Kamuoyu tarafından büyük ölçüde desteklenen vetonun gerekçesinde söylendiği gibi aslında bu filtre vs gibi bazı yenileme kalemleri özelleştirmenin şartları içerisinde açıkça belirtilmişti. Ancak maalesef yapılmadı ya da yapılamadı. Elbette bu duruma etki eden faktörlerin başında bu santrallerin yeteri kadar (ya da beklendiği kadar) kar edememesi ve finansman güçlükleri sayılabilir. Piyasadaki genel kanı ve konuşulan durum, fiyatın tamamen serbest oluşması halinde bu santrallerin karlılığının daha yüksek olacağı yönünde. Ancak bu durumda bu yatırımlar yapılır mıydı, bu yanıtı olanaksız bir soru olarak kalacak.

Dolayısı ile artık geriye değil önümüze bakma zamanı…

Öncelikle 2020 başından itibaren bu santrallere uygulanacak yaptırım net olarak bilinmiyor. Yani kapanacak mı yoksa ceza mı kesilecek? Kapama ya da parasal ceza için kaç kez yerinde tespit gerekiyor gibi bilinmeyen ya da net olmayan süreçler var. Hangi santrallere uygulanacak bu da net değil. Ayrıca bazı santrallerin bu yatırımda son aşamaya geldiği halde erteleme opsiyonu sebebiyle süreci tamamlamayı tercih etmediği biliniyor.

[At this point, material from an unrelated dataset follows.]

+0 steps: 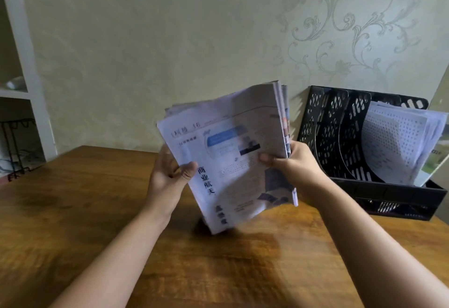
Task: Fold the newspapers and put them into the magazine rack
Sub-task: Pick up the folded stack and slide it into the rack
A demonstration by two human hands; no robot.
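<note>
Wooden table [73, 222], patterned wall [170, 40] — black rack [345, 137] holds papers [398, 142]; your left hand [167, 176] and right hand [294, 162] grip a folded newspaper [233, 157].

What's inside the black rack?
The black rack holds white papers in its rightmost slots; the left slots look empty. Their bottoms are hidden behind the front wall.

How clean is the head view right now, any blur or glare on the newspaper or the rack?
Head view: the folded white newspaper held between left hand and right hand is motion-blurred, small print unreadable; the black perforated plastic magazine rack is sharper; soft glare lies on the brown wooden table; wide-angle bending shows at the edges.
</note>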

Kısacası, sektörde kapamalar olursa bunun 7 – 8 bin MW düzeyinde olacağını düşünen de var sadece birkaç kapama ile birlikte güç düşümleri sonucunda toplam etkinin 2 – 3 bin MW civarında kalacağını düşünenler de var…

Her iki durum için de farklı senaryolar geçekçi olsa da temelde EÜAŞ’ın bu santrallerden alımı düşünce dağıtım şirketlerine satışı azalmak durumunda kalabilir ve bu da spot piyasadaki talebi arttırır düşüncesi de azımsanmayacak kadar yaygın.

Ancak finansman maliyetinin yüksekliği ve finansman zorluğu sebebiyle dengeleme piyasasını bu amaçla kullanmaya devam eden şirketler bu tarafa da yüklenebilirler.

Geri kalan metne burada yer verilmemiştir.